Ok thank you a lot Patrick.
Patrick Dähne a écrit :
Hello Xavier,
the texture width is not related to the resolution of the text at all.
If you run testTextTXFTexture you can see the whole TXF texture
that is
generated. textureWidth defines the width of this texture, with the
height being calculated automatically.
hum so i suppose that with a width of 32 and a width of 1024 i won't
get the same quad on the textTXFGeo, but i'v got the same.

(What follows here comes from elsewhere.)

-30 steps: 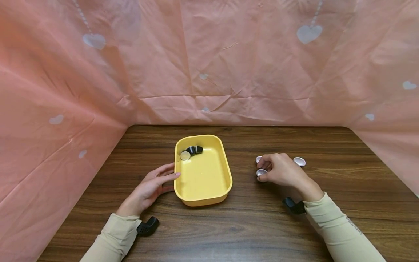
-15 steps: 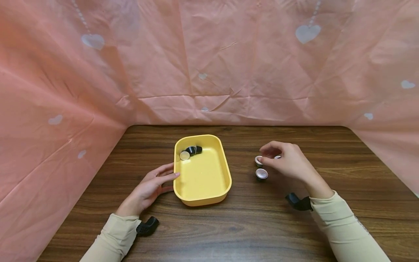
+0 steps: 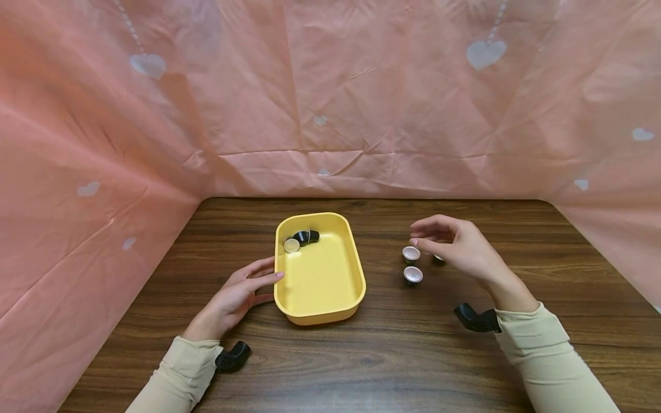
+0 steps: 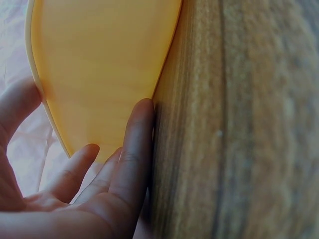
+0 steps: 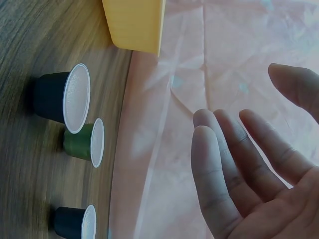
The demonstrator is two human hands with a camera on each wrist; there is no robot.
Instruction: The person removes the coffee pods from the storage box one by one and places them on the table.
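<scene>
My left hand [image 3: 234, 301] touches the left side of a yellow tray [image 3: 358, 267]. Its thumb lies at the rim and straight fingers lie against the outer wall, as the left wrist view shows. Over the table to the tray's right, my right hand [image 3: 467, 246] hovers with loosely bent fingers and nothing between them. Just below its fingertips stand coffee capsules, pale lids up: a green capsule [image 5: 77, 142], a black capsule [image 5: 50, 97] and another black capsule [image 5: 69, 222]. In the head view the hand partly hides one capsule [image 3: 439, 260].
Inside the tray's far left corner lie several capsules, with one pale lid [image 3: 291, 245] and black bodies [image 3: 313, 236] showing. A brown wooden table [image 3: 330, 367] bears everything. Pink cloth [image 3: 341, 115] with white hearts hangs behind and at the sides.
My right hand has lifted off the front capsules and moved back and slightly right. The capsule seen right of it a second ago no longer shows there. My left hand and the tray stay put.
</scene>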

So i don't know how to have a smaller texture without using the
scale parameter wich make my texture ugly (mipmapping?) as you can
see here :
There seems to be a misunderstanding on your side about the way TXF
fonts work. When you change the textureWidth parameter, you will
*not* see any difference on the screen. A TXF font consists of a
texture that contains the whole alphabet. When you render a text, a
geometry consisting of quads is created. There is one quad for each
character of the text. On the each quad, a small subsection of the
texture is mapped that contains the respective character. For more
information about TXF fonts, see
http://www.opengl.org/resources/code/rendering/mjktips/TexFont/
TexFont.html
The following piece of code shows all parameters you can set when
creating a TXF font:
OSG::TextTXFParam txfParam;
//txfParam.size = 46;
//txfParam.gap = 1;
//txfParam.setCharacters("Hello World!");
//txfParam.textureWidth = 0;
OSG::TextTXFFace *face = OSG::TextTXFFace::create("Arial",
OSG::TextFace::STYLE_PLAIN, txfParam);
- The "textureWidth" parameter controls the width of the texture, not
the size of the characters in the texture. Usually, this parameter is
set to 0, which means that OpenSG automatically tries to create a
texture that is more or less quadratic. Usually you should leave this
parameter at 0. When you make this parameter small, you get a texture
with a large height, because OpenSG has to place the whole alphabet
in this small texture. When you make this parameter large, you get a
texture with a small height.
- The "gap" is the number of pixels between the characters in the
texture. By default, it is set to one pixel, but you can increase
this gap when adjacent characters bleed into each other as a result
of linear interpolation.
- "characters" controls which characters are contained in the
texture. By default, all printable ASCII characters are contained in
the texture.
- "size" is probably what you're looking for. It is the height of
each character in the texture in pixels. Use a smaller size when you
need text in a small resolution, or when you are low on texture
memory. Use a larger size when you need text in a high resolution.
When you finally create the geometry, there is one more parameter:
"scale"
OSG::Real32 scale = 1.f;
OSG::GeometryPtr geo = face->makeGeo(layoutResult, scale);
scale determines the the height of the text in world units. By
default, the height is one unit. When you need a larger geometry, you
have to adjust the scale parameter. For example, to get a height of
two units, you have to set the scale factor to two.
I hope this clarifies the different parameters of the TXF font.